To me, it looks like the blending of Horror and 50's music. Everything about the cover--from the pose, to the macabre figure, to the tentacles, to the night club look--literally forced me to buy the novel.

And then I started reading.

SOUTHERN GODS follows WWII vet, Bull Ingram. He provides muscle for persuading people to do various things (or give back certain things...). Sometimes he goes out and finds lost people. After an opening scene that perfectly establishes Ingram's character and skills, he is hired to find a missing promotional guy, Earl Freeman, that was out delivering records to radio stations in Arkansas.  Ingram is also tasked with finding a musician named Ramblin' John Hastur. Rambin' John's music is said to cast a spell over the audience. And not a good spell. This is the kind of spell that makes you want to murder the man next to you. It makes you despair and want to end your own life.

Maybe it can even make the dead walk.

The premise is refreshing. It's promising. The writing, while rough in a small number of spots, conveys the horror and confusion Ingram feels as he witnesses a sequence of increasing horrible things.

I was absolutely riveted as I read the opening of SOUTHERN GODS. The prologue itself could be considered some of the better works of short fiction Horror I've read. Ingram is instantly likeable and recognizably flawed. But then we get introduced to Sarah Williams and her daughter Franny. Sarah is escaping her abusive husband and taking her daughter back to her ancestral home outside of Little Rock. The problem here resides with Sarah not having anything interesting happen to her for half the novel. She is just filler until the final parts of the novel where she becomes important to the plot, but not as a character herself. I could have read any story involving Ingram, because he was such a solid character. Sarah was just a bit too flat and lacking for my tastes.

Fortunately the majority of the novel follows Ingram, and his proximity to Sarah in the latter chunk of the book makes Sarah a much easier character to read.

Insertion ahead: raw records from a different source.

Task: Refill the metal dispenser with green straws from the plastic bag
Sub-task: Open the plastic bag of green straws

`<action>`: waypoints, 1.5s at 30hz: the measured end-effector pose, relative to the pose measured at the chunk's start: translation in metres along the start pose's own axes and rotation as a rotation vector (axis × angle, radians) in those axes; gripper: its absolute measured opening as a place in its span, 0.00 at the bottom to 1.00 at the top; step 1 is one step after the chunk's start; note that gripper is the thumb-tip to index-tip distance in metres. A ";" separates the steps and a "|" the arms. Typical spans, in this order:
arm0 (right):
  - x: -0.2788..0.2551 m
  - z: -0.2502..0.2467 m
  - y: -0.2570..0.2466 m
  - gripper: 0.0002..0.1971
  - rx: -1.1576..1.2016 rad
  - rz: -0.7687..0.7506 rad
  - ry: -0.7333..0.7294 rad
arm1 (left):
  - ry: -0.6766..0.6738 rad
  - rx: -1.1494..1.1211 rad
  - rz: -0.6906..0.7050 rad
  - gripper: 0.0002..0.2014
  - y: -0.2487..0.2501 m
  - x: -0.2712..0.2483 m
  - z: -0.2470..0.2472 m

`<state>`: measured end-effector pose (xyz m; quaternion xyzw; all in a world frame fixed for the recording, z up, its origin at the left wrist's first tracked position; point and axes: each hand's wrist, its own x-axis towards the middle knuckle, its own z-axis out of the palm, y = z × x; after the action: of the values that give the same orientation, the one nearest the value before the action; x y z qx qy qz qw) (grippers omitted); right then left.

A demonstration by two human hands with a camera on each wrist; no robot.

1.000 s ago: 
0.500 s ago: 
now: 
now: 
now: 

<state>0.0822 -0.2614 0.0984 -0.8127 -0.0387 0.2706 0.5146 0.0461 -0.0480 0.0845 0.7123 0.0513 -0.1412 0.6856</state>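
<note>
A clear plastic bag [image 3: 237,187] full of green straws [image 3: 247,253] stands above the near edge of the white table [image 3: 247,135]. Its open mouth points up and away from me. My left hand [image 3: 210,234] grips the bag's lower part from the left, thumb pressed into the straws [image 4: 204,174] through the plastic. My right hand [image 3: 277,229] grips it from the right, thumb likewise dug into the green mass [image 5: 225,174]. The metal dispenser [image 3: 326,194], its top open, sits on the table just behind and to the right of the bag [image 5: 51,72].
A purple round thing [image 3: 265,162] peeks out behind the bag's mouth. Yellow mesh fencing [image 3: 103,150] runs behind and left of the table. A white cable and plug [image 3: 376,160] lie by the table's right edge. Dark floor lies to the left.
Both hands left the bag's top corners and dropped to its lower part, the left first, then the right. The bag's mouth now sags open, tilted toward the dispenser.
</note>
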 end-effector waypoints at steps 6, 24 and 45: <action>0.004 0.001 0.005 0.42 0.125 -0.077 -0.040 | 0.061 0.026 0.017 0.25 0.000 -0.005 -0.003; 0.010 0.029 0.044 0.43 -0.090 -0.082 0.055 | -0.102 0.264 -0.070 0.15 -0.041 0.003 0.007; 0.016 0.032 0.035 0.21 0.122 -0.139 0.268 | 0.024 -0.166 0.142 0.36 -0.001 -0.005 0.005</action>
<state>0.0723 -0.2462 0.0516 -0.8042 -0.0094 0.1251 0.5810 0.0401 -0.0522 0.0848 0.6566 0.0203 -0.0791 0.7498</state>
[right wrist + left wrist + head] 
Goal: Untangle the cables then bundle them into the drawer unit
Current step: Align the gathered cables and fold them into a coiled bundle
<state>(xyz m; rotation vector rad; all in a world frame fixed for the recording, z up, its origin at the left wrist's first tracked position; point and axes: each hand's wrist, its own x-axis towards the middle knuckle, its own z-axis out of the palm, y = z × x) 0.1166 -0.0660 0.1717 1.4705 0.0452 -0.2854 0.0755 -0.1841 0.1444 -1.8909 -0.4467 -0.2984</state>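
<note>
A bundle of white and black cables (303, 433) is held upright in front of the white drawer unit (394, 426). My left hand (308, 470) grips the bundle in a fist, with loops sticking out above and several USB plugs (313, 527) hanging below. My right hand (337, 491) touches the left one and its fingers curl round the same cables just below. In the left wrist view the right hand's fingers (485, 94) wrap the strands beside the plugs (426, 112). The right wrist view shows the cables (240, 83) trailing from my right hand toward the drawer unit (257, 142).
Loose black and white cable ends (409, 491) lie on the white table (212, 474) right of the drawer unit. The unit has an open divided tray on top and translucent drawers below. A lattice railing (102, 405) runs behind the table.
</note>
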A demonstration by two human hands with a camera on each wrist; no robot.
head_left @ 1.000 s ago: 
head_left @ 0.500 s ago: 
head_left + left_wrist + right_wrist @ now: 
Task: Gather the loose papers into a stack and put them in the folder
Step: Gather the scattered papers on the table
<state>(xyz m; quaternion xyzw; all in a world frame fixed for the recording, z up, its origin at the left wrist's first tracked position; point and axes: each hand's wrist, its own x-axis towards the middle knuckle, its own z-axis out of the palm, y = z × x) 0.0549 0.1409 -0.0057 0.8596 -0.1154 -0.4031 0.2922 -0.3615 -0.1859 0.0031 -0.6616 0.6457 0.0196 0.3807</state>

I want to stress that this novel is Horror. It is violent, and often very disturbing. There is a light Lovecraftian vibe throughout the novel, but the horror is much more visible and physical than being psychological. There is some psychological horror elements in SOUTHERN GODS, and those moments are some of the best, but the novel lands more firmly on the gore and shock-value side of the fence. Usually I prefer the psychological because I think it requires more skill to do right. In SOUTHERN GODS, Jacobs does a terrific job of making the shocking and terrible equally shocking to both the characters and to the readers. It has to do with timing. The reader feels the emotions simultaneously with the characters in the novel, and the effect makes what would otherwise be cheap, shock-value horror feel genuine and actually more horrific.

SOUTHERN GODS is a story about people in a world where gods are constantly in opposition to each other. It is a story about how a family's past can come back and haunt its innocent descendants. Some parts of the novel I absolutely LOVED--usually anything to do with Ingram. The Sarah sections--no matter how hard I tried to like her--were a disappointment to me and hurt the overall experience. Instead, SOUTHERN GODS is good but not great.

Recommended Age: 18+.
Profanity: Lots.
Violence: Tons. Some of it is shocking and sudden (the first walking dead portion should leave you in awe over it's execution). There is quick a bit of violence and gruesome description that has a sexual lean to it. The ending is extremely disturbing. This book is not for the faint of heart.
Sex: One explicit scene, and then a ton of very disturbing descriptions that come from various texts that Sarah reads.